水利権の確保の費用も147億円の中に入っていると。
ぜひ積極的に取り組むと同時に、これだけの大規模な設備投資なので、東芝メモリとしっかり協議して、口約束だけでなく、協定書も交わしてやっていただきたい。
・高森高原風力発電について
【斉藤委員】
高森高原風力発電事業の実績は先ほど答弁があり、1〜9月で7億7500万円の売電収入だと。高森高原風力発電は、蓄電池を整備した風力発電ということで、蓄電池というのは実際にどういう形で機能しているのか。
【電気課長】
蓄電池は、風車の発電電力が風向きや風速の変化等により変わるため、電力会社からの要請により、急激な変動を緩和するために設置したものである。
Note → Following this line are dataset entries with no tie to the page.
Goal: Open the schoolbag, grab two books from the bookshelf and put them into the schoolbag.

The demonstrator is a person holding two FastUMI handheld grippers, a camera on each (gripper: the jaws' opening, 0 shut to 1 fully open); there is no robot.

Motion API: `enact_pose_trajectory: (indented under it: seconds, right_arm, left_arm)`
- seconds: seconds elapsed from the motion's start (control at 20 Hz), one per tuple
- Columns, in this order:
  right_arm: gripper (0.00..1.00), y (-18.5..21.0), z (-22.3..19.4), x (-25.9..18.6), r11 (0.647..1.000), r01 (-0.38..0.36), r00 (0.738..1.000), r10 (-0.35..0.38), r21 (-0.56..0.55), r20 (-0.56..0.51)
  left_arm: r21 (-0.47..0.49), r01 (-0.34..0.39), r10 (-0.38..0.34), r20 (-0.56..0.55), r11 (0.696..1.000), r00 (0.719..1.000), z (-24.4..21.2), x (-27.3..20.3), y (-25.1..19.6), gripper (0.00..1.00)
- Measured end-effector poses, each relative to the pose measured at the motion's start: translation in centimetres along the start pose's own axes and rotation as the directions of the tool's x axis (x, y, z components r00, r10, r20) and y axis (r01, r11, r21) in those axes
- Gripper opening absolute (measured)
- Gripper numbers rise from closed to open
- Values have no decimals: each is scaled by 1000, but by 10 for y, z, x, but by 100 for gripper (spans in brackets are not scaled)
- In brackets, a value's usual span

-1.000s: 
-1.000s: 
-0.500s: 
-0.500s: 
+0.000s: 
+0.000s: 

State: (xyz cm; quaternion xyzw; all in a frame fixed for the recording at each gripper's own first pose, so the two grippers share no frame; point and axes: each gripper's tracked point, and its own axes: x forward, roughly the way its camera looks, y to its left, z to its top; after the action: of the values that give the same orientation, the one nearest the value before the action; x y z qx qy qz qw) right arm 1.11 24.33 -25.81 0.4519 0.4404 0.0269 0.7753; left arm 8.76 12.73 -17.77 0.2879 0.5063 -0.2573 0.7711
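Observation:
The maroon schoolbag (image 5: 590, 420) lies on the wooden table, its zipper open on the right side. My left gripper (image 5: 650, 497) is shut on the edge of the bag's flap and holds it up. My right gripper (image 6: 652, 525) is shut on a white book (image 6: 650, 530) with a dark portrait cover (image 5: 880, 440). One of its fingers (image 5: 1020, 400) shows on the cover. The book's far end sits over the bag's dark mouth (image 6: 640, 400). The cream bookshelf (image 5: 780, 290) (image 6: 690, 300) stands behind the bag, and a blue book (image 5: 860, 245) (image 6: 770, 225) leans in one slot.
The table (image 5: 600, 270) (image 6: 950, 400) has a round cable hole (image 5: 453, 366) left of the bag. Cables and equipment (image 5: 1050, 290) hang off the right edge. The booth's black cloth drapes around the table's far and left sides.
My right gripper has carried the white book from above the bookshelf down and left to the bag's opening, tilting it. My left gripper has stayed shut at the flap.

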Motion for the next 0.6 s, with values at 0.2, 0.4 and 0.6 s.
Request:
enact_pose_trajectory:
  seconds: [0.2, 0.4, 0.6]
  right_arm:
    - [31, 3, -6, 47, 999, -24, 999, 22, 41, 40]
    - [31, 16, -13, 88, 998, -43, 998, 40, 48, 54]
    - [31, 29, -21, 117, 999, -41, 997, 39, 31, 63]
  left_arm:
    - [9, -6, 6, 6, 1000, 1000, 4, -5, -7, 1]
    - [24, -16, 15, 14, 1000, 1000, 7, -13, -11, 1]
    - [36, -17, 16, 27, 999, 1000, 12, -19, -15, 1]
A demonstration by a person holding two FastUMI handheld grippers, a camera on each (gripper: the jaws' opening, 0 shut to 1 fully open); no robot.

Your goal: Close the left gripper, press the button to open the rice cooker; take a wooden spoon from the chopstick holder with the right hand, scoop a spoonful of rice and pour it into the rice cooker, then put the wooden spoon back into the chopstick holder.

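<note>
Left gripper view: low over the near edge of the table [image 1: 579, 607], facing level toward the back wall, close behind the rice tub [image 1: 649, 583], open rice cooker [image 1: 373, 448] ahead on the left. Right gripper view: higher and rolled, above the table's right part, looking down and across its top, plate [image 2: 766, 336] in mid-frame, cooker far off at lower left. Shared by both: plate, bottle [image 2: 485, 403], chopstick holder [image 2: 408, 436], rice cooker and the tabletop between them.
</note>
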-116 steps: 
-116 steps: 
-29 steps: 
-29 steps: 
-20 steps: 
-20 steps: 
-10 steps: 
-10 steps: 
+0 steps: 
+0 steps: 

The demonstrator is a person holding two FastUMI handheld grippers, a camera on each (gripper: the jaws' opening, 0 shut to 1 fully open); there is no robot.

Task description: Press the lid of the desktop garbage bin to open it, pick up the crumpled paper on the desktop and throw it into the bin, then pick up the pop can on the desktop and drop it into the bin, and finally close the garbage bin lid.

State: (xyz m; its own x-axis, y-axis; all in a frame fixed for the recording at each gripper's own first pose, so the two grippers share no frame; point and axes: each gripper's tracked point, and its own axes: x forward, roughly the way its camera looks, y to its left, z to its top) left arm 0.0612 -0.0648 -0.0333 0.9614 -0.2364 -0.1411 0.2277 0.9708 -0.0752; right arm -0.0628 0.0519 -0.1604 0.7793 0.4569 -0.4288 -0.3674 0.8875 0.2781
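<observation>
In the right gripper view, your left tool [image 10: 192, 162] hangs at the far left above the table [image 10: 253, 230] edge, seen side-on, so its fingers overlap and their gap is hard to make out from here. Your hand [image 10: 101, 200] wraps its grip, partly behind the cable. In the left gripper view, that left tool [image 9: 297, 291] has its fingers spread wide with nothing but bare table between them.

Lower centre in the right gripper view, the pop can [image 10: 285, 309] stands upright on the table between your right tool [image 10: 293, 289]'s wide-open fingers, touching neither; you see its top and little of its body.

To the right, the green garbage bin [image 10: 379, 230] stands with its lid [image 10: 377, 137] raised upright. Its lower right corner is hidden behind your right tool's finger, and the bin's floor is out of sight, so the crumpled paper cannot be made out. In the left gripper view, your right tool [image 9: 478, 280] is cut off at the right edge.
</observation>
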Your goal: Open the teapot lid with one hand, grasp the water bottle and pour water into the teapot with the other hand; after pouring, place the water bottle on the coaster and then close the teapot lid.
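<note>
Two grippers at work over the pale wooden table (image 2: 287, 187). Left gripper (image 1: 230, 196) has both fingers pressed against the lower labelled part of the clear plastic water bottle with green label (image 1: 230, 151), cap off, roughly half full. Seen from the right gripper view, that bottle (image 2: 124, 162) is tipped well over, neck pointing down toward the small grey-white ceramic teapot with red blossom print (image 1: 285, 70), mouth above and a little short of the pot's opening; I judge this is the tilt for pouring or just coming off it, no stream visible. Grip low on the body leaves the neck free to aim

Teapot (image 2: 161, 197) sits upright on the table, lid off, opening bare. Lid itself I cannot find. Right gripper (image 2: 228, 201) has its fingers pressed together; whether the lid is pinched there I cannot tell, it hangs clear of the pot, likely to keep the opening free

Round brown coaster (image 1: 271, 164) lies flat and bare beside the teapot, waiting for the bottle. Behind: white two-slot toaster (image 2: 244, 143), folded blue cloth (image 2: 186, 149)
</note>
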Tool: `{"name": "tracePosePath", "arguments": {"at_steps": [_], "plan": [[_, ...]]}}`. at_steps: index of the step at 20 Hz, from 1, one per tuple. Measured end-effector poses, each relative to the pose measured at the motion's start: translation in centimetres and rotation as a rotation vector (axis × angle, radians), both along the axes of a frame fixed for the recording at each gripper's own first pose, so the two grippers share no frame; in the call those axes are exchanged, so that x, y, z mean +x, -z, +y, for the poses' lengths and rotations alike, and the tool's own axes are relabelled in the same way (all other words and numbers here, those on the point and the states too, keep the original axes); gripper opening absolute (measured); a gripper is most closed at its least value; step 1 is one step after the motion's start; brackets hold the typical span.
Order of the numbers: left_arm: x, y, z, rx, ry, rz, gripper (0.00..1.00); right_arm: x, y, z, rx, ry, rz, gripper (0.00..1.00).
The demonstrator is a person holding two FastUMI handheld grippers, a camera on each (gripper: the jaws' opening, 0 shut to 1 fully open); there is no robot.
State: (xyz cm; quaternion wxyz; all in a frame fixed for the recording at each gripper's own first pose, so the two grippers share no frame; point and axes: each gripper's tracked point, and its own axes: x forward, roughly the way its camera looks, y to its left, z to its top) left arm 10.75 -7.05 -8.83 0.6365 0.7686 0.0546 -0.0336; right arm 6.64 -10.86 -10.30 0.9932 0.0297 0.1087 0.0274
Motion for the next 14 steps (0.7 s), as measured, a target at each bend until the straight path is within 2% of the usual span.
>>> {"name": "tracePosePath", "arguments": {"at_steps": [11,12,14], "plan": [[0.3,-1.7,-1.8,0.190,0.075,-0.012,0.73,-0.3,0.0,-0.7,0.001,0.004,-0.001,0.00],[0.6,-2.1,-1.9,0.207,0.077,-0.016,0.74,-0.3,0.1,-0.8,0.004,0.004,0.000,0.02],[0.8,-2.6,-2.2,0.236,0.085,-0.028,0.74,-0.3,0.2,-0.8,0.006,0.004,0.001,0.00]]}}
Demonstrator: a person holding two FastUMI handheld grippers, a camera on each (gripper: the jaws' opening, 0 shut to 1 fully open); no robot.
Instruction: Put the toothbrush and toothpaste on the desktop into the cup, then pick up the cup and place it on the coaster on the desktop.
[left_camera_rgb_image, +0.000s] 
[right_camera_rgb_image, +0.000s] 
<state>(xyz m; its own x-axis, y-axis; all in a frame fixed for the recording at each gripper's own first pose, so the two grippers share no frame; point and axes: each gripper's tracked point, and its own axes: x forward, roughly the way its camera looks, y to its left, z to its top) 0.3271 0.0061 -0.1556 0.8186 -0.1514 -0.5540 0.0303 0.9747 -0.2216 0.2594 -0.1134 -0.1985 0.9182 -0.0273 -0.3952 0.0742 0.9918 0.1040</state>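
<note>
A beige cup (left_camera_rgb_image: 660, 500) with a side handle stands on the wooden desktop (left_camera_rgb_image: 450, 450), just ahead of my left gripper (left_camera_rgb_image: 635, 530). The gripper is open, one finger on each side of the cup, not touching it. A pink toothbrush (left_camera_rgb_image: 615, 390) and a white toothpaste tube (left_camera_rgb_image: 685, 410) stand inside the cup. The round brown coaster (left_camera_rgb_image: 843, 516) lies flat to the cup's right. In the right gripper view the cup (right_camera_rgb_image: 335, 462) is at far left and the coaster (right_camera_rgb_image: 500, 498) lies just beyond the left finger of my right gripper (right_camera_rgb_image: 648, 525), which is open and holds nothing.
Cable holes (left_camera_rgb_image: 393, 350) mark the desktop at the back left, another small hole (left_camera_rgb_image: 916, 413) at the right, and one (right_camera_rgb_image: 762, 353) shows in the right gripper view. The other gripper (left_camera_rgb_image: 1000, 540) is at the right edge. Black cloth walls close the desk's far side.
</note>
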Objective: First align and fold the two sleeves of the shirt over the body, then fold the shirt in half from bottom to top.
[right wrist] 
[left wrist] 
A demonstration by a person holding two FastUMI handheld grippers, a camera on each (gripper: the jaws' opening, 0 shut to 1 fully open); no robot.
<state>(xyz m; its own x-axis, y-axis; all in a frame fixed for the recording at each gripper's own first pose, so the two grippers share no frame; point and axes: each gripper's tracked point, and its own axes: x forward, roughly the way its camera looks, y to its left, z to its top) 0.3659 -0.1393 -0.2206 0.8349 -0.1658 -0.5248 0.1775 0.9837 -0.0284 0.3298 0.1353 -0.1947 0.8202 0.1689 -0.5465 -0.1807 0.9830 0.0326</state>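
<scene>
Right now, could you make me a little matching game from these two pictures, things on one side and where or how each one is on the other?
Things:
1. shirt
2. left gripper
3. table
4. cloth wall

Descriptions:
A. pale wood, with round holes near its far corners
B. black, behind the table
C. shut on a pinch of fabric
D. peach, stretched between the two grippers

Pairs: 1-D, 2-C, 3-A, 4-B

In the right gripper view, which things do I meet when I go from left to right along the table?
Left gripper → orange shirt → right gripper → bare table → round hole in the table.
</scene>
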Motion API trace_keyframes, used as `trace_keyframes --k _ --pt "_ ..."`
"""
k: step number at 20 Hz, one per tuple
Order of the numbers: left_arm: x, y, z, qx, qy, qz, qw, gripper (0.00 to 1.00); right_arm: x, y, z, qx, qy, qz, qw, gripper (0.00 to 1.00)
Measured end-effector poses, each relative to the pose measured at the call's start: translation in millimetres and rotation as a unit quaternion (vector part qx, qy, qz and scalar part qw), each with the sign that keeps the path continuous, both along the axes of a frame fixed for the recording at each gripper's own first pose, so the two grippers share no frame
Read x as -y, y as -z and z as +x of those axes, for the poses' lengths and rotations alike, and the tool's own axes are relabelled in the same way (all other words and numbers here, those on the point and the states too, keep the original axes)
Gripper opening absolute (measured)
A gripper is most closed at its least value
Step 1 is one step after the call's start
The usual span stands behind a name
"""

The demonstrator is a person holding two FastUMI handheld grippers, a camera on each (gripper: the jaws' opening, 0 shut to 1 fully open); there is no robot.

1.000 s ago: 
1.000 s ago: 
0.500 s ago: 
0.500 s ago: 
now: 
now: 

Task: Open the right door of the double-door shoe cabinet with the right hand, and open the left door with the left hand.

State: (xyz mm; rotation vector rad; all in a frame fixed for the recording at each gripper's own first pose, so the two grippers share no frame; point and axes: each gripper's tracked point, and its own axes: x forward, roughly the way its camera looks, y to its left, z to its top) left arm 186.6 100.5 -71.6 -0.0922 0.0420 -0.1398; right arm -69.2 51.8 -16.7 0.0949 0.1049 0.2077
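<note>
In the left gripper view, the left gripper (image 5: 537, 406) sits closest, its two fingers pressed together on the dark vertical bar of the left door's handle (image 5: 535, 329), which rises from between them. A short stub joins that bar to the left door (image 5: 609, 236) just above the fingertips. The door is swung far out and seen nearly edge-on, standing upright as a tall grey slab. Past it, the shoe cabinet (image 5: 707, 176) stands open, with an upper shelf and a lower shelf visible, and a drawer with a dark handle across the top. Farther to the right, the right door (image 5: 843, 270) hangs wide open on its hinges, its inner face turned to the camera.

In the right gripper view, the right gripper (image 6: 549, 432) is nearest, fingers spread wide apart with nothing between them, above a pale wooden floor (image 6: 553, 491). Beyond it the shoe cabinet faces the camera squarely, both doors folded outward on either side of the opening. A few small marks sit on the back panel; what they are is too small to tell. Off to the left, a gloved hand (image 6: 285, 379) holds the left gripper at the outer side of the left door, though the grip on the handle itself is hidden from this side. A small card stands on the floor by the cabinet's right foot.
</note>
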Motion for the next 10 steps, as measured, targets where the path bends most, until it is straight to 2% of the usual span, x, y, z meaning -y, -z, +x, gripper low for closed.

これまでの活用状況は、蓄電池の設置により、出力が電力会社の定める変動範囲内に抑えられ、安定した電力を供給しており、十分に機能を果たしているところを確認している。
【斉藤委員】
総務部審査でも取り上げたが、高森高原風力発電の風車の間を、米軍のF16戦闘機が低空飛行したということで、もし風車とぶつかっていたら大惨事である。近隣住民の方々からも聞いたが「しょっ中飛んでいる」と。企業局長は総務部長と一緒に東北防衛局には抗議・要請に行ったと思うが、日常的な監視体制をとり、その都度抗議するなり、低空飛行の中止を求めるということをやらないといけないのではないか。沖縄ではいくら事故を起こしても飛んでいるので。こうしたことは絶対に許してはならない。
企業局はどのようにこの間対応してきたか。これから対応しようとしているか。
【電気課長】
委員申した通り、企業局長が東北防衛局を訪問し、強い遺憾の意を表すとともに、米軍に適切な対応を求めるよう要請している。
監視体制としては、米軍戦闘機の監視は行っていない。発電設備に関する監視体制としては、包括補助業務の受託者が随時監視を行っているほか、毎月1回の巡視点検で設備を確認しており、機器の状況を速やかに把握できる体制となっている。
【斉藤委員】
全然監視体制が機能していなかったと思う。報道があるまで知らなかったのではないか。こういうことがあったら、そういうことが二度とないような監視体制をとることが当たり前ではないか。そしてオスプレイも県内を飛んでいるので。米軍というのは目標を決めて飛行訓練する。昔は釜石湾が低空飛行の目標になった。岩手山が今目標になっている。その途中に高森高原風力発電があるので、1つの訓練ルートに入っていたと見てもおかしくない。だからこれを教訓にして、しっかり常時監視して、二度とこうした暴挙はさせないと。近隣住民とも連携を取りながら監視体制をとって、動きがあったら絶えず防衛局にも米軍にも抗議することが必要ではないか。
【企業局長】
高森高原風力発電所は、約16000世帯が1年間に使用する電力を供給できる重要な施設であり、県の大切な財産である。
東北防衛局に私も行ってきたが、東北防衛局長からは、私どもの要請をきちんと受け止めていただいたと理解しており、「安全面を配慮する。住民に不安を与えないと要請する」ということも述べていただいたので、私どもとしては、今後地域の方々に与える影響、あるいは高森高原風力発電に与える影響を最小限にとどめていただくよう引き続き要請をしていただくとともに、確実な実行について注目をしていきたい。